Please return all of the material exactly, with no line missing.
Information supplied Start Marker
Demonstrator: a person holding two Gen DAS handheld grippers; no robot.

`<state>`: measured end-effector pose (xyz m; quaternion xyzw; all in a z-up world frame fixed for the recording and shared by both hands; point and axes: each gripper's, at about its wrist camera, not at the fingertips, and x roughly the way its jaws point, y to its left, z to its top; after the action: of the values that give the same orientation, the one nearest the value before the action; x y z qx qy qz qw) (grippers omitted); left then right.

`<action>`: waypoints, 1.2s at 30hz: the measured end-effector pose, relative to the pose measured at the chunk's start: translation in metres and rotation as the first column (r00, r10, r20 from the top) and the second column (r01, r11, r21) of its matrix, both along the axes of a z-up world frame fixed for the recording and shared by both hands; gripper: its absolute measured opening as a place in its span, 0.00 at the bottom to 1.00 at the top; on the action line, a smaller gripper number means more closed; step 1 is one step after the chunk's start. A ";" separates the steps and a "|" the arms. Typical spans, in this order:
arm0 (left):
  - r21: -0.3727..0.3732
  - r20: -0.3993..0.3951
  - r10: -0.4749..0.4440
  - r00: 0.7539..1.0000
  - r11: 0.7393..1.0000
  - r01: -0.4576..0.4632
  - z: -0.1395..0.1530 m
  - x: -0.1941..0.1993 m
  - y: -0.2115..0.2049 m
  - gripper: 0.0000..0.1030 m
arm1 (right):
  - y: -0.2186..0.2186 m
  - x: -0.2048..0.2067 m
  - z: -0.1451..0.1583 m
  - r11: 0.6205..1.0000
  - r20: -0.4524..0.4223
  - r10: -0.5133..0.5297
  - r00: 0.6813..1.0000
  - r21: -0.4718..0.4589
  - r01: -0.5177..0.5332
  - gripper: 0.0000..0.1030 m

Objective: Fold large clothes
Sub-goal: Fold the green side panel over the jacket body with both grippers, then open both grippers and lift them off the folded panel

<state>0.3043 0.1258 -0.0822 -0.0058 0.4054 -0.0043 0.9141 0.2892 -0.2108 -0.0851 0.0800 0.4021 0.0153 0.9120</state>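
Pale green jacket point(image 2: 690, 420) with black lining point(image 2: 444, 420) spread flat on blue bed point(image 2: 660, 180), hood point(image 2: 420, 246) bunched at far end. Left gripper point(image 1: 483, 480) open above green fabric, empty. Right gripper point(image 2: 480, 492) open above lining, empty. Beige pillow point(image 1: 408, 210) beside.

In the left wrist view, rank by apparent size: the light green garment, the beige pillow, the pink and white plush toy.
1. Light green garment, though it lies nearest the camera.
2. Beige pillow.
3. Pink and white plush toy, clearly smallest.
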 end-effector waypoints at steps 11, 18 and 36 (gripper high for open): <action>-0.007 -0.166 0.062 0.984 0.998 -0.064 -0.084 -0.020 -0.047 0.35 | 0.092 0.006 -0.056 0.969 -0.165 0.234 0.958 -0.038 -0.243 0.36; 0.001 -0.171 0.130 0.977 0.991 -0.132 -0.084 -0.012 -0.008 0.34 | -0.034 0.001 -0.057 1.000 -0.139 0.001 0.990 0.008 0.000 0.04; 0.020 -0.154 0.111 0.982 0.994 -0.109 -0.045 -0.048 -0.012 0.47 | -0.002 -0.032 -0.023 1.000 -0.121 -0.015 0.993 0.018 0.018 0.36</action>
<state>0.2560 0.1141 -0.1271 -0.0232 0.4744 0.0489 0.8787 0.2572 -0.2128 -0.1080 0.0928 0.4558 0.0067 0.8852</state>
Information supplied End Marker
* _Result for this task_
Demonstrator: a person holding two Gen DAS handheld grippers; no robot.

`<state>`: measured end-effector pose (xyz m; quaternion xyzw; all in a z-up world frame fixed for the recording and shared by both hands; point and axes: each gripper's, at about its wrist camera, not at the fingertips, and x roughly the way its jaws point, y to its left, z to its top; after the action: of the values that give the same orientation, the one nearest the value before the action; x y z qx qy qz qw) (grippers omitted); left then right.

`<action>`: waypoints, 1.2s at 30hz: the measured end-effector pose, relative to the pose measured at the chunk's start: translation in metres and rotation as the first column (r00, r10, r20 from the top) and the second column (r01, r11, r21) of its matrix, both along the axes of a z-up world frame fixed for the recording and shared by both hands; gripper: its absolute measured opening as a place in its span, 0.00 at the bottom to 1.00 at the top; on the action line, a smaller gripper number means more closed; step 1 is one step after the chunk's start. A ";" separates the steps and a "|" the arms. Typical spans, in this order:
arm0 (left):
  - r21: -0.3727..0.3732
  - r20: -0.3993..0.3951
  - r10: -0.4749..0.4440
  - r00: 0.7539..1.0000
  - r11: 0.7393..1.0000
  - r01: -0.4576..0.4632
  - z: -0.1395..0.1530 m
  - x: -0.1941..0.1993 m
  - y: -0.2115..0.2049 m
  - gripper: 0.0000..0.1030 m
arm1 (right):
  - y: -0.2186..0.2186 m
  - x: -0.2048..0.2067 m
  - z: -0.1451..0.1583 m
  - r11: 0.6205..1.0000
  - r20: -0.4524..0.4223
  - r10: -0.5133..0.5297
  - r00: 0.6813..1.0000
  - r21: -0.4718..0.4589
  - r01: -0.5177..0.5332
  - gripper: 0.0000..0.1030 m

Objective: Fold large clothes
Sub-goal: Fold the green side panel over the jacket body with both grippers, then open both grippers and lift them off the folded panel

<state>0.3043 0.1258 -0.0822 -0.0058 0.4054 -0.0043 0.9141 0.2892 -0.2108 -0.0851 0.0800 0.4021 0.0153 0.9120</state>
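Pale green jacket point(image 2: 690, 420) with black lining point(image 2: 444, 420) spread flat on blue bed point(image 2: 660, 180), hood point(image 2: 420, 246) bunched at far end. Left gripper point(image 1: 483, 480) open above green fabric, empty. Right gripper point(image 2: 480, 492) open above lining, empty. Beige pillow point(image 1: 408, 210) beside.

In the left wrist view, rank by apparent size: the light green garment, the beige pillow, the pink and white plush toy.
1. Light green garment, though it lies nearest the camera.
2. Beige pillow.
3. Pink and white plush toy, clearly smallest.
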 end-effector waypoints at steps 11, 18 and 36 (gripper high for open): <action>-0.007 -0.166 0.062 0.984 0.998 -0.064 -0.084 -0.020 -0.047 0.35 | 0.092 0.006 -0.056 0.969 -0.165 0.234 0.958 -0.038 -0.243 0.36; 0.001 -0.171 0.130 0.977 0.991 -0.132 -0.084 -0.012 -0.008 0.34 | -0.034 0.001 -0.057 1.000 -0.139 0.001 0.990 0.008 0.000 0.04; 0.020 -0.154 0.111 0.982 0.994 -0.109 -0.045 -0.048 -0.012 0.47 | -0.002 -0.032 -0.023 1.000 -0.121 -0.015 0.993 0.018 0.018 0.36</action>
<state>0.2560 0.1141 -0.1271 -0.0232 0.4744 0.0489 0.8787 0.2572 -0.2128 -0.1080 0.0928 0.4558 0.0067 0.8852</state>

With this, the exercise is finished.